• Your instructions: Retype exactly the lines below, beginning with the first and ending with the line where "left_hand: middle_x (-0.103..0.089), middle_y" appears.

• Data shown:

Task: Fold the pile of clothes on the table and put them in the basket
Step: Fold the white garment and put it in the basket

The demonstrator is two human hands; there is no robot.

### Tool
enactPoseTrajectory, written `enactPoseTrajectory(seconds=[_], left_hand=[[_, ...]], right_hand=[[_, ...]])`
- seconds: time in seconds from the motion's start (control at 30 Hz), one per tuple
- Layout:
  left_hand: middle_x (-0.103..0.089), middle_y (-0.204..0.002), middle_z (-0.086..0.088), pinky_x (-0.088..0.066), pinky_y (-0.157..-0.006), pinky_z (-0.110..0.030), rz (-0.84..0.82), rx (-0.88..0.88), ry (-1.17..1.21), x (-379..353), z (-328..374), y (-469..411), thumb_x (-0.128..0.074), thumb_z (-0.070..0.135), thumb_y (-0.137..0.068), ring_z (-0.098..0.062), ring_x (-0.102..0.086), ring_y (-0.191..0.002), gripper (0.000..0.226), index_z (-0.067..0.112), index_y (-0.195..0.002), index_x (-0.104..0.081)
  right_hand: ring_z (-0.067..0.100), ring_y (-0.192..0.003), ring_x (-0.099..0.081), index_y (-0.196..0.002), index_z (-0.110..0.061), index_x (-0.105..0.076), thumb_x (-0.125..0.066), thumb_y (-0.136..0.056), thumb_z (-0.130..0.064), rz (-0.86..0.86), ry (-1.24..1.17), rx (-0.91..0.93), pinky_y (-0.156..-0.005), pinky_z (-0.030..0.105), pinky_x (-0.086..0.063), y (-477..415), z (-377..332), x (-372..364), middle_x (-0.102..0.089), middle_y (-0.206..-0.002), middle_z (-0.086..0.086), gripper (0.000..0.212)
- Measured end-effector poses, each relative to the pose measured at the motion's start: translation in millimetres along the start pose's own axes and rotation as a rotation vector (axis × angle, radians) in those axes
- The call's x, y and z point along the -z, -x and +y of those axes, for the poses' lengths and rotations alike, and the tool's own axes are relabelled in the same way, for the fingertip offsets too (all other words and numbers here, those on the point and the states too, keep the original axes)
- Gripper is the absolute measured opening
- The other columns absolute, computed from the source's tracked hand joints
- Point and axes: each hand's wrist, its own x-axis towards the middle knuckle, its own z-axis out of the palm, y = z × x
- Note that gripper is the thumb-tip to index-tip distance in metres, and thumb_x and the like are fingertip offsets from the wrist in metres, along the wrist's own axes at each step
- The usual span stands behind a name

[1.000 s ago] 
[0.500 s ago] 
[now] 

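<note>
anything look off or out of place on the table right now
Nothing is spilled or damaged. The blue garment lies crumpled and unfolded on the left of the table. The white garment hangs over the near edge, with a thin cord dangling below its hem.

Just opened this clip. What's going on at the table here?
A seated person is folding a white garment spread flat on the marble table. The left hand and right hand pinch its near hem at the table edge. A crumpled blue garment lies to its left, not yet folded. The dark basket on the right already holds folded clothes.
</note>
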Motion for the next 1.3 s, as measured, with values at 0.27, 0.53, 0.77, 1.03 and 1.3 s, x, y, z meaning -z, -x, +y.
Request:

• Solution for this task:
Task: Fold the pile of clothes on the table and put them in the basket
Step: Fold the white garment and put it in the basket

The demonstrator is two human hands; there is no robot.

### Tool
enactPoseTrajectory, written `enactPoseTrajectory(seconds=[_], left_hand=[[_, ...]], right_hand=[[_, ...]])`
- seconds: time in seconds from the motion's start (control at 30 Hz), one per tuple
- Layout:
  left_hand: middle_x (-0.103..0.089), middle_y (-0.204..0.002), middle_z (-0.086..0.088), pinky_x (-0.088..0.066), pinky_y (-0.157..-0.006), pinky_z (-0.110..0.030), rz (-0.84..0.82), rx (-0.88..0.88), ry (-1.17..1.21), x (-379..353), z (-328..374), y (-469..411), thumb_x (-0.128..0.074), thumb_z (-0.070..0.135), thumb_y (-0.137..0.068), ring_z (-0.098..0.062), ring_x (-0.102..0.086), ring_y (-0.191..0.002), gripper (0.000..0.226), index_z (-0.067..0.112), index_y (-0.195..0.002), index_x (-0.104..0.081)

Nothing else belongs to this exercise.